Moran then quotes other experts who doubt the president's emergency powers could be used for to combat climate change, and notes that even Farber doesn't think it is practical.

But here's the greater problem: Climate change, like immigration, is not an emergency under any reasonable definition of that word. An emergency, according to Merriam-Webster, is "an unforeseen combination of circumstances or the resulting state that calls for immediate action." It fails on two counts. The effects of climate change have been understood for decades now, and we are already seeing strong evidence of those effects in the real world. And while those effects do call for action, we are destroying the world slowly enough that waiting a few weeks, a few months, or a few years won't make a discernable difference in the eyes of most people.

Certainly we could declare disasters in the cases of California wildfires, Texas drought, Mississippi flooding, or Florida hurricanes. But those are discrete events where the extent of the damage can be calculated and the victims can be identified and compensated. An emergency over a global issue like climate change would not clearly identify where funding should go, or for what purpose. Does it go to Alaskan villages needing to relocate due to melting permafrost? Does it go to researchers building artificial trees to absorb excess carbon? What exactly does a "climate change emergency" look like, and who would determine how to solve it?

Grist's Moran spoke to Michael Walleri, who helped Newtok, Alaska get federal funding to relocate.

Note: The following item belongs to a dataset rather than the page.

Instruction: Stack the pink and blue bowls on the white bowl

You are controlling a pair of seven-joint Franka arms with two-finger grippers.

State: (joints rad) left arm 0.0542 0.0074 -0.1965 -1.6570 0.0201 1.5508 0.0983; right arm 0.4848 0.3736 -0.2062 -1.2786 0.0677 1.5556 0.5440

Walleri pointed to the Stafford Act. Upon declaration of a disaster, the law authorizes the federal government to send aid packages to affected states, local governments, and tribes. It’s typically used for sudden disasters like hurricanes and wildfires. But if the act were amended to encompass disasters that unfold slowly, Walleri said, it could become a tool to help communities deal with the consequences of climate change that play out over time, like melting permafrost or rising seas.

But while this tactic might work, a piecemeal approach will inevitably leave some communities behind. Declaring climate change a national emergency isn't a real solution.

We are well past the point where climate change could be considered an emergent situation. We've spent decades digging ourselves into this hole; getting out of it will require something much more comprehensive than a presidential declaration.